Comparison of the effects of a wheel test, alone or combined with pharmacological dosing, on the locomotion and sleep–wake states in Ox^+/+ and Ox^−/− mice. A, Wheel test alone. Note (1) a significant increase in W and a significant decrease in SWS and PS in both Ox^+/+ and Ox^−/− mice during the wheel test lasting 4 h compared with their own baseline values, and (2) a significantly higher amount of wheel turns in Ox^+/+ than in Ox^−/− mice. a, Sleep–wake percentage changes relative to the baseline value (0 axis) for each mouse genotype.
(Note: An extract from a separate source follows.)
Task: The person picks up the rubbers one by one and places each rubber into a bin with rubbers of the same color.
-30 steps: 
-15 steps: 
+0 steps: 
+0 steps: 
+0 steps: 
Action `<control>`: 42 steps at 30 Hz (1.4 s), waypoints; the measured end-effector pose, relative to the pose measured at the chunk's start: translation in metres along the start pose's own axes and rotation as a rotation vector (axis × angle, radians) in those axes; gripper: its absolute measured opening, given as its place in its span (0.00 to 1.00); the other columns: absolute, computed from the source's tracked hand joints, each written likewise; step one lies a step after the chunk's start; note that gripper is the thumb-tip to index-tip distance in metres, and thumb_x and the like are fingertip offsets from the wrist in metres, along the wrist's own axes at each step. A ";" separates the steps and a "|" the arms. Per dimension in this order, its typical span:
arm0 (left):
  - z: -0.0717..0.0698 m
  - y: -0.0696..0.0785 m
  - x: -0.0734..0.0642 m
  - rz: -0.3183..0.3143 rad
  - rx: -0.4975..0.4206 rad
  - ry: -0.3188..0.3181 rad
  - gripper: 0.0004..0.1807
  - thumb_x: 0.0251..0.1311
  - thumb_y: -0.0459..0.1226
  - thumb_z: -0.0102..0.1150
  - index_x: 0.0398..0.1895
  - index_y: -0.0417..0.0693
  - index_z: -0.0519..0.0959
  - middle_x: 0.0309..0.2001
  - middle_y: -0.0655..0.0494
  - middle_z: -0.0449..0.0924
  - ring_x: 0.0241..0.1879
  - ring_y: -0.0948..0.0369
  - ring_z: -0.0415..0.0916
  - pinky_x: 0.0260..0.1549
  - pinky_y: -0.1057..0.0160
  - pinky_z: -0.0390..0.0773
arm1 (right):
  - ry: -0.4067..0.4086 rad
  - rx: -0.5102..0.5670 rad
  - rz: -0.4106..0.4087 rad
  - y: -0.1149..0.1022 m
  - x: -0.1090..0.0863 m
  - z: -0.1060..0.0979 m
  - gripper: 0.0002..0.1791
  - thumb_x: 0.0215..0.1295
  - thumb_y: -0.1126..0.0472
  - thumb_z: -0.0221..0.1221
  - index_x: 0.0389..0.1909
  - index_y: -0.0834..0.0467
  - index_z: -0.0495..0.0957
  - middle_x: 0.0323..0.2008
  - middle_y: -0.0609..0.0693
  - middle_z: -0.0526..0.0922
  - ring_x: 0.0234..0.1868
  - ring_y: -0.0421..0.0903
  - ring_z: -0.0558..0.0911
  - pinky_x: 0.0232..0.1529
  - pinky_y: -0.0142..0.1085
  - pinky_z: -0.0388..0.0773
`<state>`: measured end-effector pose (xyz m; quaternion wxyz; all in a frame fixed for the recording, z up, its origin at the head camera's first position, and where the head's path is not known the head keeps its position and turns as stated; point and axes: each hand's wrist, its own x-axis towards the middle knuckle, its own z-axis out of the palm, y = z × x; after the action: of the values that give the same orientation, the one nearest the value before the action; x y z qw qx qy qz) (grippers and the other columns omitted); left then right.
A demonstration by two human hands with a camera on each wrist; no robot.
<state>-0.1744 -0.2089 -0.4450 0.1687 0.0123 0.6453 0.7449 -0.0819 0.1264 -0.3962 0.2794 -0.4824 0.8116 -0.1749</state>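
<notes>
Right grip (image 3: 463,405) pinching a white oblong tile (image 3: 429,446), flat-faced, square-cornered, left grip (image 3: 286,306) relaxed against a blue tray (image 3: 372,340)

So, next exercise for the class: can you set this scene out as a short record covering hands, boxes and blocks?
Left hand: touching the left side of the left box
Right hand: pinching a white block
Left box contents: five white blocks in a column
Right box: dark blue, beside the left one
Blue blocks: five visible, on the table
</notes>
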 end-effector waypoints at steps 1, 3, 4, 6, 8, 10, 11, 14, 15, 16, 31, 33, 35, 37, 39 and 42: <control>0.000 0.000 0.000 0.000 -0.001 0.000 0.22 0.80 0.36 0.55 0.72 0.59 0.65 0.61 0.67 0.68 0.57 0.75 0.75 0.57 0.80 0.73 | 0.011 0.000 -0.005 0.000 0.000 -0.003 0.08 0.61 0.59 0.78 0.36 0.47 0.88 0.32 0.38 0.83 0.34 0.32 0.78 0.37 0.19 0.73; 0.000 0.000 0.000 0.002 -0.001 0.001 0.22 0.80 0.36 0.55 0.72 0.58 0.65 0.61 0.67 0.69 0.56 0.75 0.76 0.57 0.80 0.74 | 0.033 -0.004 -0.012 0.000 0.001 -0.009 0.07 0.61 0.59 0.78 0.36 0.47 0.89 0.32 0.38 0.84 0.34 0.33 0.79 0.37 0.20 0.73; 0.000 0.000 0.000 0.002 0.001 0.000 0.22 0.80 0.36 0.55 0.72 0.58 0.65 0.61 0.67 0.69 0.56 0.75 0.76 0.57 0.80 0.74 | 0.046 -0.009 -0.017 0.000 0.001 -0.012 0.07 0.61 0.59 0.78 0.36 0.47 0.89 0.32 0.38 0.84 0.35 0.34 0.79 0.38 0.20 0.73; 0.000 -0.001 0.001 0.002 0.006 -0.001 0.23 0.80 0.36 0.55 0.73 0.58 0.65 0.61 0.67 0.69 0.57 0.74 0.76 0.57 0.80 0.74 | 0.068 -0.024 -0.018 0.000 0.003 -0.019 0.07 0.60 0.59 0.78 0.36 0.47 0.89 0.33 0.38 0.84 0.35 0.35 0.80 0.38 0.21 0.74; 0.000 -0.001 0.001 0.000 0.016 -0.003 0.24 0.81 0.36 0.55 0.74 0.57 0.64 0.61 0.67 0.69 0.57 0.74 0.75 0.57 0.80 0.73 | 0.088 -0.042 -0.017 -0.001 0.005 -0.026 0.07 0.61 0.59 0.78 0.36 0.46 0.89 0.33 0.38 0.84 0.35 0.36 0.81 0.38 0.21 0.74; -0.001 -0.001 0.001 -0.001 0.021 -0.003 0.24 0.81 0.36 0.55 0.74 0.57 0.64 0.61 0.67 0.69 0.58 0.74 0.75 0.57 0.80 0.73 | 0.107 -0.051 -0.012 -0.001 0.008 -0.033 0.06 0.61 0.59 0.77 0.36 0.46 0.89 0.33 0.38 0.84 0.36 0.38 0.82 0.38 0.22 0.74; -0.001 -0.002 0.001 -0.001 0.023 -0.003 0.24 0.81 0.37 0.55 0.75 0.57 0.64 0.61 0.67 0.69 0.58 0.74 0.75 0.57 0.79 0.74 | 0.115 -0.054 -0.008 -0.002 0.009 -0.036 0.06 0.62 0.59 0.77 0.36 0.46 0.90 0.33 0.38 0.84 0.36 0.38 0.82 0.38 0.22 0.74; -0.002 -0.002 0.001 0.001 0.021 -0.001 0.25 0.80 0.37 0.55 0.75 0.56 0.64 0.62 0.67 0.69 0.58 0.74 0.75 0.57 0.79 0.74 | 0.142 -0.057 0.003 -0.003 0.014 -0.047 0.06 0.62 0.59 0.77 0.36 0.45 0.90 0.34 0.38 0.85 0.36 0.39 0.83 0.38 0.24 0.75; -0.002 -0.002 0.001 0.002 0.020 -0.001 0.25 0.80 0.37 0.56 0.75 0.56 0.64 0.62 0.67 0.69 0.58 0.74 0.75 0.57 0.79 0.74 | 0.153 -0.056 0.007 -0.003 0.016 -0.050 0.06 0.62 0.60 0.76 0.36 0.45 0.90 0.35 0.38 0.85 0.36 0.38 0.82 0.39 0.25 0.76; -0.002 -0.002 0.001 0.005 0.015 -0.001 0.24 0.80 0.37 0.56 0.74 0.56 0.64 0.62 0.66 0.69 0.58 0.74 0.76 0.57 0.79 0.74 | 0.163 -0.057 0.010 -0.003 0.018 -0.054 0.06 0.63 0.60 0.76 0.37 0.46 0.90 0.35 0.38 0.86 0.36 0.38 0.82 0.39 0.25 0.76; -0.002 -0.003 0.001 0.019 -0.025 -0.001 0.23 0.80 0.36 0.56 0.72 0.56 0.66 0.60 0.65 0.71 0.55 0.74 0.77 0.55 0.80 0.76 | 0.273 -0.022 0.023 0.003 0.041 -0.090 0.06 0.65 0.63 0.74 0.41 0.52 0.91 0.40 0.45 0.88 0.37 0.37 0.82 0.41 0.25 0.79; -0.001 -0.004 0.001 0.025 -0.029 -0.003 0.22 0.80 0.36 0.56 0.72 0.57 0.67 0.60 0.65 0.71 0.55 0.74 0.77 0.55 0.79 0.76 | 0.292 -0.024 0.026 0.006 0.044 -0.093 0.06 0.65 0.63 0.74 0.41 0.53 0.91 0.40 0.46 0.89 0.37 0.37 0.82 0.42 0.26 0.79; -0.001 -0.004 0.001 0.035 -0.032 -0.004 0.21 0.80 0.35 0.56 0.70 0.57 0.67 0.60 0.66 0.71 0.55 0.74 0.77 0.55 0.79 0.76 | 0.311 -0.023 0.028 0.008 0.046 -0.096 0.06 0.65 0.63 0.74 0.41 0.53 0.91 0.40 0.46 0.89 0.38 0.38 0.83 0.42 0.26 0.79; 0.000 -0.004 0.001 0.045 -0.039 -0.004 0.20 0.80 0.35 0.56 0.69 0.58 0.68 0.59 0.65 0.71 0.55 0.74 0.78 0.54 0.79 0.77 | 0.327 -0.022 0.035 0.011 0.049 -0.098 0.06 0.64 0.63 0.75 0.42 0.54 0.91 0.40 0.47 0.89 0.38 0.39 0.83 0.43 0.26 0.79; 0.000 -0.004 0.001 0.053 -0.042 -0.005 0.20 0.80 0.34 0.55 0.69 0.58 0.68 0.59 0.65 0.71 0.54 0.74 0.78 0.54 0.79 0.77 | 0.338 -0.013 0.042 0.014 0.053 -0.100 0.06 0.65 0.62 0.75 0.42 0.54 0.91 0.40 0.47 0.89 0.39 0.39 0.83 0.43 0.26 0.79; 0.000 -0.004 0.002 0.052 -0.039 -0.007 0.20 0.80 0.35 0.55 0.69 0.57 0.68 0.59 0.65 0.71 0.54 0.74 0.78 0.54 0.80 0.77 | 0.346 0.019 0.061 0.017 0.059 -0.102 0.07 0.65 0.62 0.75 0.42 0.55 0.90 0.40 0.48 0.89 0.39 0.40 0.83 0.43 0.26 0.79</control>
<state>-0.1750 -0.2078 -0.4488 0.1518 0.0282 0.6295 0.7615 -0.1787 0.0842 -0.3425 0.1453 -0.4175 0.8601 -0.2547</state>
Note that the sleep–wake changes during the wheel test are highly significantly smaller in Ox^−/− than in Ox^+/+ mice. n = 39 tests in 13 pairs of mice. B, Wheel test coupled with intracerebroventricular injection of Ox-A at a dose of 3 μg. Note that the agonist significantly increased W and locomotion and decreased SWS and PS in Ox^−/− mice during the wheel test but had no effect in Ox^+/+ mice. n = 16 tests from 8 mice of each genotype. C, Wheel test coupled with intraperitoneal injection of SB-334867 (Ox-1 receptor antagonist) at a dose of 30 mg/kg. Note that the antagonist significantly decreased W and locomotion and increased SWS and PS in Ox^+/+ mice during the wheel test but had no effect in Ox^−/− mice. n = 24 injections performed in 12 mice of each genotype. °p > 0.05; *p < 0.05; **p < 0.01; ***p < 0.001; ****p < 0.0001, two-tailed t test after significance in a two-way ANOVA for repeated measures.

Figure 8.

Effects of a wheel test on c-fos expression in the Ox^+/+ and Ox^−/− mouse brains. A, Photomicrographs illustrating the distribution of Fos-immunoreactive neurons in the cerebral cortices. Examples of frontal sections across the primary motor cortex (M1) and somatosensory 1 cortex (barrel field, S1BF) are shown. The anatomical location of the two photomicrographs is indicated by the schematic frontal sections (left, lower). Note, in both structures, a remarkably higher density of c-fos labeling in the Ox^+/+ than in the Ox^−/− mouse cortices following a 2 h stay on the wheel. B, Camera lucida drawing of frontal sections showing the distribution of simple Fos (black dots)- or Ox (green dots)-immunoreactive cells and double Fos- and Ox-immunoreactive neurons (red dots) in the posterior hypothalamus. The upper right examples in the photomicrograph (a and a1) are made from the dorsolateral hypothalamic area (DLH), indicated by a blue inset from the rostral sections of the posterior hypothalamus (b and b1). Note, after a 2 h stay on the wheel, 1) that large c-fos labeling in the DLH is Ox-immunoreactive and that the great majority of Ox-containing neurons (stained brown) shows c-fos labeling (black nuclei) in the Ox^+/+ mouse (a–d), and (2) that in the Ox^−/− mouse (a1–d1), no Ox-immunoreactive cell is detected (see also Fig. 1D), but an important c-fos labeling is present. 3V, Third ventricle; aca, anterior commissure, anterior; Arc, arcuate hypothalamic nucleus; cc, corpus callosum; D3V, dorsal third ventricle; DM, dorsomedial hypothalamic nucleus; f, fornix; ic, internal capsule; LV, lateral ventricle; M2, secondary motor cortex; opt, optic tract; VMH, ventromedial hypothalamic nucleus. Bars, 0.1 mm (left) and 0.5 mm (right).